• **HOW TO COMPLETE THIS TASK**
Copy out exactly the lines below that run from the one holding "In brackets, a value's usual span" to the one holding "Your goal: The", keeping both of those lines and no others.
-- RECORDED DATA follows --
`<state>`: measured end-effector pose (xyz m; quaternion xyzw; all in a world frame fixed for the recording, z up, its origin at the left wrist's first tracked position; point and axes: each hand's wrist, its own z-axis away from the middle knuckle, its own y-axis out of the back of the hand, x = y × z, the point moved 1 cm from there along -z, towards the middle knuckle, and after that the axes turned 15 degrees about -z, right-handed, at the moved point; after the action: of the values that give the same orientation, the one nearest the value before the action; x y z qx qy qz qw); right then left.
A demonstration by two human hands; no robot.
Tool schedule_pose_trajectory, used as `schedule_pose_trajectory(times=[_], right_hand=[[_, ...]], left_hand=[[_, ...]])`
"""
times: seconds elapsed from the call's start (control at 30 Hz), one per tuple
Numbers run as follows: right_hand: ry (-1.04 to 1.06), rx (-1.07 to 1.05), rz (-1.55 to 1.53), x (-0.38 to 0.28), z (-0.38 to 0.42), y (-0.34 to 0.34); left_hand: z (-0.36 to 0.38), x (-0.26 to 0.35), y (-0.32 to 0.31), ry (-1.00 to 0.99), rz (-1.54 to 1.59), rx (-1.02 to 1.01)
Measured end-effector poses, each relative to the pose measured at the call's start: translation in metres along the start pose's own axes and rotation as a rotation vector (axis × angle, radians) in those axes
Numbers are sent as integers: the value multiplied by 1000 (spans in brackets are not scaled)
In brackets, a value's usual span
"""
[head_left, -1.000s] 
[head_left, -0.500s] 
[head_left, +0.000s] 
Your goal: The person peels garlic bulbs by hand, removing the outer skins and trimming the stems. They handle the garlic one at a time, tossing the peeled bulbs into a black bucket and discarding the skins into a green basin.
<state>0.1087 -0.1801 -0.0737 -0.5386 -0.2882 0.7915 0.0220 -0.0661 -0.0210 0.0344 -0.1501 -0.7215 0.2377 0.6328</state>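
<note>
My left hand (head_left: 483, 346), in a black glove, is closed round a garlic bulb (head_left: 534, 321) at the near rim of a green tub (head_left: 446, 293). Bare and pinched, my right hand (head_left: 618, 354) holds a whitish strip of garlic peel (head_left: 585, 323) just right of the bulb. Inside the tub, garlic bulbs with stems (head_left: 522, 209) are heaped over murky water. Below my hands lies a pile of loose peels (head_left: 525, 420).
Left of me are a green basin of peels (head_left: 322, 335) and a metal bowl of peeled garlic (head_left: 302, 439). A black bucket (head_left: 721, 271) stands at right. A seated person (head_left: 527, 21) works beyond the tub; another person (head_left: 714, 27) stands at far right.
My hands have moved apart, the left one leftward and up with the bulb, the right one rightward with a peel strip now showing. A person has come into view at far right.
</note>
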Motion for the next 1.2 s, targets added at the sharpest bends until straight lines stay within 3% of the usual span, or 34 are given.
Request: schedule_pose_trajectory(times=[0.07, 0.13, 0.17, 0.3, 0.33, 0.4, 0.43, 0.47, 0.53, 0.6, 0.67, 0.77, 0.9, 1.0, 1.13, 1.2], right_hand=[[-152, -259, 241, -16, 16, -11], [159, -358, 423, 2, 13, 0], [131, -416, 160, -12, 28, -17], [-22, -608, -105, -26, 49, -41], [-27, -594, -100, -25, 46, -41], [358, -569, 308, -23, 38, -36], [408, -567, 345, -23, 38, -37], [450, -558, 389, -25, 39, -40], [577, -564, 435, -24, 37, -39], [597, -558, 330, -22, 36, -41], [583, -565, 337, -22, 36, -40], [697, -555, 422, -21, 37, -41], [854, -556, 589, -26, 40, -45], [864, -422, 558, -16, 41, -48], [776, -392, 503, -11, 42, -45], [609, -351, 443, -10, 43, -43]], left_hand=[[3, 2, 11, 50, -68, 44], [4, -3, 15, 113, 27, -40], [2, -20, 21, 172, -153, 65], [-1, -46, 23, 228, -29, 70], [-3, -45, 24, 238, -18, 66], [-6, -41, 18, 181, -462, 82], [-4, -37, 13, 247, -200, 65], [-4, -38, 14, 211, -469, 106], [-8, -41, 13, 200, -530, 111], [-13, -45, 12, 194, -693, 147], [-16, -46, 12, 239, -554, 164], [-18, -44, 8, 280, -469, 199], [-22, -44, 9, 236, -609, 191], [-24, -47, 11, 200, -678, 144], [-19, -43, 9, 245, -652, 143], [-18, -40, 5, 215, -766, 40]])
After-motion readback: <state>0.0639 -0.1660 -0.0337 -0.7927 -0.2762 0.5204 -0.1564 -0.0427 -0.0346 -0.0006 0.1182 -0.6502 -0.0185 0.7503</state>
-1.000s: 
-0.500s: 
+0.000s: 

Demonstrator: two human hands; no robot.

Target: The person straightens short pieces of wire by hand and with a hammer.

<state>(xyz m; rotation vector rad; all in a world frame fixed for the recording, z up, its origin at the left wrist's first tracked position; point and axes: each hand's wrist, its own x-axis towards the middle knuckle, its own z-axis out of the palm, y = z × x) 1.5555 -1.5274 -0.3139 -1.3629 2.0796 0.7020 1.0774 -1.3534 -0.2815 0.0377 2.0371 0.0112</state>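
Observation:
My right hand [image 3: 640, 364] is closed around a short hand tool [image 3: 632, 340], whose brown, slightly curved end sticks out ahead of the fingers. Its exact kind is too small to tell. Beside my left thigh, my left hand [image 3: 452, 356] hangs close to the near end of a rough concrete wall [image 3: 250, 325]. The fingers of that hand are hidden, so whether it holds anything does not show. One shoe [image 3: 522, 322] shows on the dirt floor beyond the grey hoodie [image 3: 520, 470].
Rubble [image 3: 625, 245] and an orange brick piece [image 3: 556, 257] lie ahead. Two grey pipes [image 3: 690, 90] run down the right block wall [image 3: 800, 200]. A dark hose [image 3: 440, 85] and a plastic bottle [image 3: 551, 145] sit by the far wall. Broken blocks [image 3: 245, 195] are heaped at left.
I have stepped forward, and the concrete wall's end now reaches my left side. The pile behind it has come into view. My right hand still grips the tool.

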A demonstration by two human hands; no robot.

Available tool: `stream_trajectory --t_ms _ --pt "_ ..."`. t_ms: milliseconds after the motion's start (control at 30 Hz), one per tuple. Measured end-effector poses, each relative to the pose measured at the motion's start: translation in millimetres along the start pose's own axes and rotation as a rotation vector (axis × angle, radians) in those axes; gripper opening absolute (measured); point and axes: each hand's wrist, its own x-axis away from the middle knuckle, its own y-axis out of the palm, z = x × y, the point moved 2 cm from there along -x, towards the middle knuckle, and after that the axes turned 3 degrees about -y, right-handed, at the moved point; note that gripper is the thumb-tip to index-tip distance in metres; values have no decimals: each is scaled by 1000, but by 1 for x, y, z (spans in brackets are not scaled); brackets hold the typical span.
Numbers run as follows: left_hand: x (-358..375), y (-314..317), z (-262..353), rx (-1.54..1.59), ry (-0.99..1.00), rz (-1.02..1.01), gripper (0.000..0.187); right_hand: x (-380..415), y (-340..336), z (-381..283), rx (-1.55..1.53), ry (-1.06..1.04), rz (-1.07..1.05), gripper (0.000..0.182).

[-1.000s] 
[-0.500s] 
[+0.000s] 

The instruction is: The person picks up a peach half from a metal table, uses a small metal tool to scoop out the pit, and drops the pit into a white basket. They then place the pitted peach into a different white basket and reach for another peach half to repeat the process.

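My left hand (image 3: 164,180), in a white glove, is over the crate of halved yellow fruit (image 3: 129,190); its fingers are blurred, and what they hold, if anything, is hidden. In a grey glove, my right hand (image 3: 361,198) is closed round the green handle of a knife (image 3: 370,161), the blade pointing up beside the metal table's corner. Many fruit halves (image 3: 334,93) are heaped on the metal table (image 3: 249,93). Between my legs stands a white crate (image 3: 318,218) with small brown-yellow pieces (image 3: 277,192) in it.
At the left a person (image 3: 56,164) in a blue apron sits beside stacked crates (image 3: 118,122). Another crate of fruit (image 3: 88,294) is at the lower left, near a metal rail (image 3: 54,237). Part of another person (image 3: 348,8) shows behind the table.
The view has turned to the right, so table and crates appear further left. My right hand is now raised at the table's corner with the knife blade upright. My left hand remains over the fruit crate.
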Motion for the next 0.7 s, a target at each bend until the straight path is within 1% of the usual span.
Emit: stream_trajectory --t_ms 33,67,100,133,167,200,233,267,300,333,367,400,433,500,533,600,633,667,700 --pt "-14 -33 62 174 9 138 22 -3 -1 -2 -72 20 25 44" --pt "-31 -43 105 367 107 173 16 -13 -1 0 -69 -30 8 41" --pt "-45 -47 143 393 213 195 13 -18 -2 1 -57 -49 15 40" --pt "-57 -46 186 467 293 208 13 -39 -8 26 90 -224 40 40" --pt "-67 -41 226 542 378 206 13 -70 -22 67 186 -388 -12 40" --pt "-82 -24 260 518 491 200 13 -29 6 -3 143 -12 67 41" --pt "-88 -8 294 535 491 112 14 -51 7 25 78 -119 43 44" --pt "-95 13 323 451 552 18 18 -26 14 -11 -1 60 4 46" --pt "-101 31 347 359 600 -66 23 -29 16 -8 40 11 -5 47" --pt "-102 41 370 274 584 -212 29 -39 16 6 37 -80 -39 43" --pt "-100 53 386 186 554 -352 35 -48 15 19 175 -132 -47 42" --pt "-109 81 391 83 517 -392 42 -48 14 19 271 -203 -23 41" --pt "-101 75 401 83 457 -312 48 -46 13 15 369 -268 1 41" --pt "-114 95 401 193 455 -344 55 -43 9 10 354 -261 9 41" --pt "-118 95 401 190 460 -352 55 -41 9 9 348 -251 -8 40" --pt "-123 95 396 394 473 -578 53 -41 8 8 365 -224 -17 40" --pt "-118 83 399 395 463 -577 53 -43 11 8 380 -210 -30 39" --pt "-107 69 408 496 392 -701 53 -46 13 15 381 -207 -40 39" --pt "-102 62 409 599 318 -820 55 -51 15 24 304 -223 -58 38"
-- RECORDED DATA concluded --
• **RESULT OF THIS TASK**
In brackets, a value's usual span
"""
[head_left, -1.000s] 
[head_left, -0.500s] 
[head_left, +0.000s] 
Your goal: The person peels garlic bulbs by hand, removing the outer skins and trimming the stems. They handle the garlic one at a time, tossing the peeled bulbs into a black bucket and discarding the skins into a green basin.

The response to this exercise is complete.